20 December 2011
Detecting credit card fraud and student plagiarism requires an expert knowledge of statistics. Dr Niall Adams, Reader in Statistics ( Mathematics), spoke to Reporter about enthusing academics to apply their research to industry problems and his role as an Imperial Consultants Knowledge Transfer Fellow (KTF).
What does a KTF do?
My role is to encourage and support academics in the Department of Mathematics who would like to act as consultants. Consultancy is important for the College and academics because it demonstrates the impact of research, provides real-world problems to work on, and generates revenue to support additional research activities. Acting as an experienced bridge between colleagues and Imperial Consultants, I can help academics new to consultancy to avoid potential pitfalls, such as not getting a contract in place or misunderstanding what the client wants, and to find interesting projects to work on.

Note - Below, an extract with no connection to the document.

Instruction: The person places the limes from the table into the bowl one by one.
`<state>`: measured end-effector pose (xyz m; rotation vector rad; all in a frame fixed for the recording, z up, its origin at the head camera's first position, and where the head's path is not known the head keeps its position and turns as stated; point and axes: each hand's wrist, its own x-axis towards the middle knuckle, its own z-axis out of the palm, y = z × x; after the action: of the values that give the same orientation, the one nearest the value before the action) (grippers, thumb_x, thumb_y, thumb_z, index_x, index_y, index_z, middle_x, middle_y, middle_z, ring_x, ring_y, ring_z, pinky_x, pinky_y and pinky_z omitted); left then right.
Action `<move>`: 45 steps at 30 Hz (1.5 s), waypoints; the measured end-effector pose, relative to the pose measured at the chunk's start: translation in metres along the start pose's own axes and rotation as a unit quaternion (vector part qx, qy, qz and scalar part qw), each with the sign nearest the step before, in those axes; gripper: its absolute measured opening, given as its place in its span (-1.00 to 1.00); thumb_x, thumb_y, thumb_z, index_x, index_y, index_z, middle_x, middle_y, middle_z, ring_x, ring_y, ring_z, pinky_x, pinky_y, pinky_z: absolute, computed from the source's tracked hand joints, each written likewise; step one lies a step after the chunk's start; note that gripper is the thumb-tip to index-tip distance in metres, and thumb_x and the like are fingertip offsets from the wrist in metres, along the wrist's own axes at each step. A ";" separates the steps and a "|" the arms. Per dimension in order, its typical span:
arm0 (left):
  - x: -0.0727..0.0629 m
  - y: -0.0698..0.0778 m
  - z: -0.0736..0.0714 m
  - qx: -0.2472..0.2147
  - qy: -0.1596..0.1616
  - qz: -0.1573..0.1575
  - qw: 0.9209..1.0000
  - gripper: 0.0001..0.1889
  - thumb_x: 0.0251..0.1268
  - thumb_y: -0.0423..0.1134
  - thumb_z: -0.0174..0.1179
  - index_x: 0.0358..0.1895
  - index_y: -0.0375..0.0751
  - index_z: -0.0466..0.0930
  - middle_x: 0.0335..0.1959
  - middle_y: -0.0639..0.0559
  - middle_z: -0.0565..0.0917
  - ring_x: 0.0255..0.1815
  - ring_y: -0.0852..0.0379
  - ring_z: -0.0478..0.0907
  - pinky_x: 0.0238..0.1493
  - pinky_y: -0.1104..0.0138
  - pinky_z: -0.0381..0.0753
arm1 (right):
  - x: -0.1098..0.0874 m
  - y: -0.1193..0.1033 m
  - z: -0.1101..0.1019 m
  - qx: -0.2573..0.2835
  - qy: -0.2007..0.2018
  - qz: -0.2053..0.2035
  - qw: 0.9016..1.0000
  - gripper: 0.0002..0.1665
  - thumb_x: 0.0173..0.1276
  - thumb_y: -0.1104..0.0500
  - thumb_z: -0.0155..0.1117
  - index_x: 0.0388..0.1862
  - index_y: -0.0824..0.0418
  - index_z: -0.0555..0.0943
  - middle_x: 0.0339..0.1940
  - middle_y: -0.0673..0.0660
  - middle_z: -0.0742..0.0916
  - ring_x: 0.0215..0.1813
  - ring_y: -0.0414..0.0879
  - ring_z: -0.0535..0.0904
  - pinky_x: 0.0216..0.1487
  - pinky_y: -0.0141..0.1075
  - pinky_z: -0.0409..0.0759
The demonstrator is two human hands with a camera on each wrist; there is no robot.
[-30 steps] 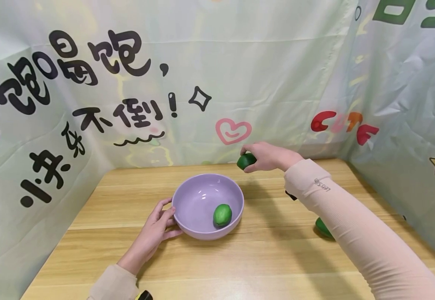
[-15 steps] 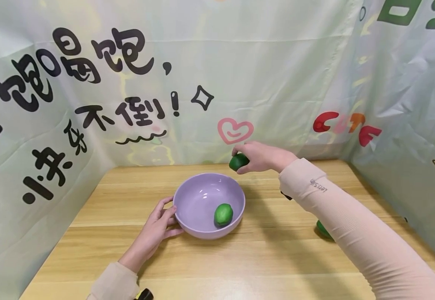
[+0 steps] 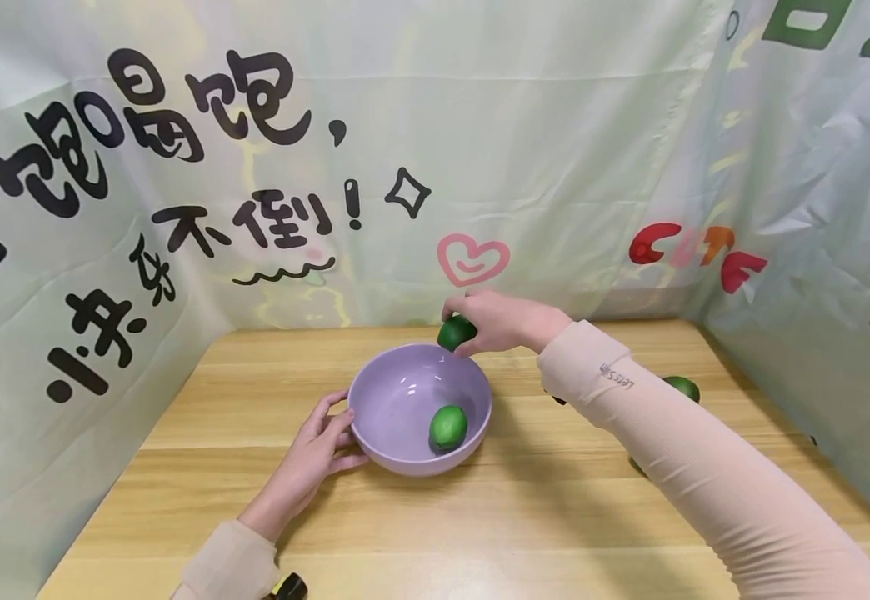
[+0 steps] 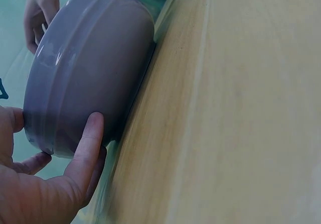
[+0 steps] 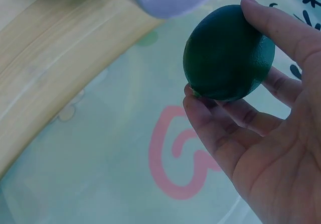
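Observation:
A lilac bowl (image 3: 393, 408) stands on the wooden table with one bright green lime (image 3: 448, 427) inside it, toward the front right. My left hand (image 3: 315, 454) holds the bowl's left side, its fingers spread over rim and outer wall; the left wrist view shows a fingertip (image 4: 94, 121) against that wall. Pinched between thumb and fingers of my right hand (image 3: 498, 321) is a darker green lime (image 5: 228, 53). In the head view it overlaps the bowl's back rim from above.
Partly behind the right sleeve (image 3: 675, 450) lies a green fruit (image 3: 682, 387), and a sliver of another green fruit (image 3: 636, 467) shows nearer. A printed cloth (image 3: 555, 167) hangs around the back and sides of the table (image 3: 435, 533).
My right hand has moved left with the darker lime, from right of the bowl to its back rim. The left hand stays on the bowl. Another green fruit has come into sight behind the sleeve.

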<state>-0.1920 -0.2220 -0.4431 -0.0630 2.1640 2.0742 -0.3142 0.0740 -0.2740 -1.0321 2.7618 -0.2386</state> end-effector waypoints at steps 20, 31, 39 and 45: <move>0.002 -0.001 -0.001 -0.003 -0.001 0.003 1.000 -0.51 0.81 -0.06 -0.06 0.65 0.12 0.20 0.36 -0.36 0.41 0.20 -0.13 0.72 0.16 0.05 0.87 | 0.019 -0.027 0.028 -0.030 -0.061 -0.007 0.998 -0.44 0.46 0.06 0.53 0.36 0.08 0.56 0.18 0.21 0.62 0.13 0.02 0.63 0.20 -0.17 0.74; 0.001 0.000 -0.001 -0.003 -0.001 0.003 1.000 -0.52 0.81 -0.07 -0.07 0.65 0.10 0.21 0.34 -0.37 0.41 0.21 -0.13 0.71 0.16 0.05 0.86 | 0.027 -0.036 0.042 -0.062 -0.060 -0.031 0.996 -0.48 0.41 0.05 0.58 0.26 0.10 0.61 0.08 0.17 0.67 0.05 -0.03 0.64 0.19 -0.21 0.73; 0.001 0.000 -0.001 -0.002 -0.001 0.003 1.000 -0.50 0.81 -0.04 -0.05 0.65 0.11 0.20 0.36 -0.37 0.43 0.21 -0.13 0.71 0.17 0.03 0.86 | 0.033 -0.042 0.053 -0.068 -0.078 -0.032 0.994 -0.44 0.40 0.03 0.59 0.30 0.08 0.61 0.14 0.17 0.66 0.10 -0.03 0.62 0.23 -0.20 0.71; 0.002 -0.001 -0.001 -0.004 0.001 0.004 1.000 -0.50 0.80 -0.05 -0.04 0.65 0.11 0.22 0.36 -0.37 0.45 0.19 -0.12 0.73 0.17 0.04 0.86 | 0.036 -0.042 0.060 -0.084 -0.092 -0.039 0.991 -0.44 0.41 0.05 0.58 0.31 0.13 0.61 0.17 0.20 0.67 0.13 -0.01 0.61 0.27 -0.15 0.70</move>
<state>-0.1940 -0.2234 -0.4443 -0.0560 2.1609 2.0885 -0.3007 0.0133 -0.3274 -1.1410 2.6135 0.0769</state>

What can mathematicians offer industry?
All mathematical researchers are trained to solve problems. Although engineering is often considered a much more natural world for consultancy, maths is such a diverse activity and can be found in numerous areas, including security systems, economics and retail finance. For example, number theorists may work in applications related to cryptography, while statisticians focus on applications that generate random data. In the past, a number of my colleagues have acted as expert witnesses in legal cases and industrial tribunals. For example, in copyright infringement cases they use statistical models to detect plagiarism.
What’s the most interesting consultancy project you’ve worked on?
A defence, security and aerospace company wanted to detect and protect a computer network from malicious software. Working alongside colleagues, we developed a methodology and algorithms to detect concealed and malicious behaviour by analysing constantly changing graph data, generated from communications between the computers. It was a nice project because it related closely to my current research.